Riportiamo di seguito la testimonianza di un'infermiera, Joselyn Pasini, la quale, attraverso le sue parole, ci fa riflettere su quanto anche la morte di una persona diventi una quotidiana routine, spogliando questo evento così importante di tutta quell'attenzione che sarebbe doveroso attribuire.
11 maggio 2017, esattamente un mese prima festeggiavo con la corona d’alloro in testa. "INFERMIERA", un sogno realizzato e tu, tu eri lì con me a festeggiare il giorno più bello della mia vita.
Eri silenziosa, un po’ in disparte, non ti piaceva quella parrucca o meglio, non ti piacevano gli occhi addosso delle persone.
"Chissà perché un malato di cancro viene guardato con quegli occhi", mi domandavi, spesso senza trovare risposta. Mi avevi insegnato in quei due anni di lotta, che il silenzio, uno sguardo, un semplice gesto, valgono più di mille parole. Ed io non avevo potuto far a meno di far tesoro di quelle parole che mi tornavano in mente tutte quelle volte che davanti a me non c’eri tu, ma le persone che ho incontrato nei vari reparti con la divisa da tirocinante.
È passato solo un mese da quel giorno ed io sono qui, in ascensore, diretta al reparto che mi ha vista con quella divisa per tre lunghi mesi del mio percorso formativo. Credo sia stato uno dei reparti in cui ho imparato più cose in assoluto, mi dicevano che lì ci avrei lasciato la schiena ma io, oltre alla schiena, credo di averci lasciato anche un pezzo di cuore.
Innanzitutto, sono stati tanti i momenti in cui ho toccato la morte da vicino. Ricordo come se fosse oggi il primo pomeriggio lì, quando mi dissero che c’era da preparare la “mummia ”*. Seguivo l'infermiera alla quale ero stata assegnata, in riflessione, un passo indietro. Qualche secondo più tardi avrei capito che si trattava di un’anziana morta da circa 30 minuti a cui andavano staccati gli elettrodi di un elettrocardiogramma ormai piatto preparandola per il suo viaggio verso le Cappelle del Commiato.
Entro in reparto e vengo travolta da un’ondata di emozioni.
Oggi che sono infermiera, so tutto quello che ti faranno e l’idea che qualcuno faccia di te una mummia, come prassi di una routine, credimi Giuliana, mi spezza il cuore.
Una tirocinante un po' impacciata entra nella stanza, ha tra le mani un’arcella di carta ed io non posso fare a meno di riconoscere la flebo su cui ha scritto a pennarello "morfina" ed il relativo dosaggio. La osservo nel meccanicismo delle sue azioni e non sai quanto mi dispiace che cambi quella flebo senza neanche incrociare il tuo sguardo.

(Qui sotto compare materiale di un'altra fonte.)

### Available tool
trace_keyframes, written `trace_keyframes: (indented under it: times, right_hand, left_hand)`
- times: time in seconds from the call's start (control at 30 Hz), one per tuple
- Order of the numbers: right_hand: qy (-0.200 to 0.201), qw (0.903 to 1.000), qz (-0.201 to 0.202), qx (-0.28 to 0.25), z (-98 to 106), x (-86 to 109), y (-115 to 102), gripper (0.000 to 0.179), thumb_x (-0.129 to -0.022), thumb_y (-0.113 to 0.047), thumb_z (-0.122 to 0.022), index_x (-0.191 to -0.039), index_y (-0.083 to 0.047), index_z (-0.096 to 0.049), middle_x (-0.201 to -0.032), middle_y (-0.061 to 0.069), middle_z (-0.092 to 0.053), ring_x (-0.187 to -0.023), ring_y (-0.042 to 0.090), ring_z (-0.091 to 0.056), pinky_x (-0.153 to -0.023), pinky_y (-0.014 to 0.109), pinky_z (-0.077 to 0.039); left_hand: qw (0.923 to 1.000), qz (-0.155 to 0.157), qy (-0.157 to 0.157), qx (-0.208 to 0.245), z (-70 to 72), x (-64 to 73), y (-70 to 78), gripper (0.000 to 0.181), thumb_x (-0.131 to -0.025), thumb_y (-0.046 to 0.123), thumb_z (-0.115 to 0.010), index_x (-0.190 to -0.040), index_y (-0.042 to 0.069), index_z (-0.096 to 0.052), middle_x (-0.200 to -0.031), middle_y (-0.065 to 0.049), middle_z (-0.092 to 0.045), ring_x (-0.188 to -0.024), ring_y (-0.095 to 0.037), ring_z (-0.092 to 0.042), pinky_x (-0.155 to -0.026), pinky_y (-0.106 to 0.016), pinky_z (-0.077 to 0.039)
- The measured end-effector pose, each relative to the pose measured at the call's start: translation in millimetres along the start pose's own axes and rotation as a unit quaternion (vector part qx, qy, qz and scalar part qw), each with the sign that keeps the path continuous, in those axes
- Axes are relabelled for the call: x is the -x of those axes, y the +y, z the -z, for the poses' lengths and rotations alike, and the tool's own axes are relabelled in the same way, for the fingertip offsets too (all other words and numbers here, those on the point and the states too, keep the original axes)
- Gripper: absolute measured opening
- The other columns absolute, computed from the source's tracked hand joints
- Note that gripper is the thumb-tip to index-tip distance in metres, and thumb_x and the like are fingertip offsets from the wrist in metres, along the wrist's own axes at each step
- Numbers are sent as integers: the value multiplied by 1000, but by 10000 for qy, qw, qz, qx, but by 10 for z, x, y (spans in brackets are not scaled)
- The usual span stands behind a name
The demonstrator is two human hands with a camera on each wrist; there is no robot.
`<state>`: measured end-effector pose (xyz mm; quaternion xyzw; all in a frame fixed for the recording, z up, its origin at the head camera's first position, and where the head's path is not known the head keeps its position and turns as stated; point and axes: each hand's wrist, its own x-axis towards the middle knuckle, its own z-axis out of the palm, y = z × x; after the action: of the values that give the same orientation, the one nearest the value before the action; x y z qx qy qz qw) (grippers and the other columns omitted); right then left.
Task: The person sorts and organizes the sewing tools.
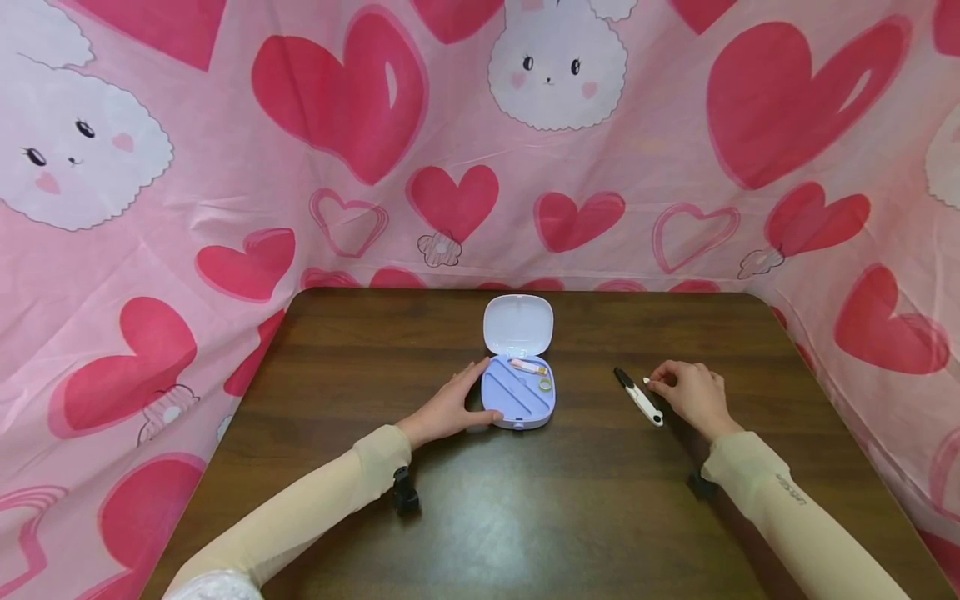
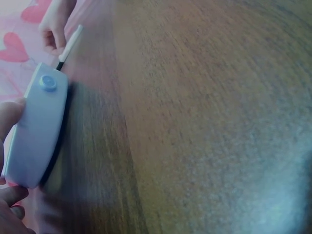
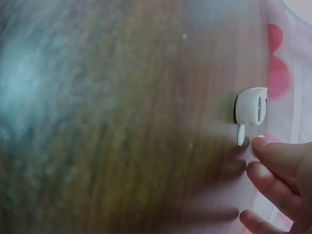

A distanza di poche ore, che a me sono sembrate un'eternità, quelle flebo hanno fatto il loro effetto. Ci hanno fatti uscire dalla stanza, ti stanno preparando per il tuo ultimo viaggio. Aspettiamo appoggiati al muro, come se non avessimo più il diritto di stringerti la mano, di asciugarti il sudore, di parlarti. Adesso dobbiamo stare fuori per rivederti, dopo l’attesa, avvolta nelle famose lenzuola bianche.
Erano un po’ di mesi che non mi trovavo davanti ad un corpo senza vita ma ero comunque pronta all’immagine che mi sarei trovata davanti. Io, io sì, ma gli altri sicuramente non si aspettavano di vedere solo il tuo volto senza il tuo pigiama rosa che poco prima indossavi.
Si è fatto buio, aspettiamo in piedi quella barella di acciaio che dopo qualche ora verrà a prenderti. In piedi, fuori dalla tua stanza, per ore. Nessuno si avvicina a noi in quel lasso di tempo, nessuno sguardo, nessun silenzio che valga più di mille parole, niente.
Nessuno ha avuto la sensibilità di osservare con occhi diversi la situazione. Tutti dietro alla frenesia del cambio turno, i carrelli della terapia, i campanelli a cui accorrere e noi lì che, pur non suonando un campanello, avevamo bisogno ... tanto.
La morte non mi aveva mai toccata da vicino come quel giorno. Da allora, come infermiera, mi sono promessa di accompagnare paziente e familiari in questo "ultimo viaggio" come l’ho definito io, con quella sensibilità che tanto ho desiderato e di cui ho avuto bisogno in quei momenti.
*Termine con il quale si voleva indicare la preparazione infermieristica della salma che, in posizione supina con gli arti allineati, viene avvolta interamente con un lenzuolo lasciando visibile soltanto il volto del defunto.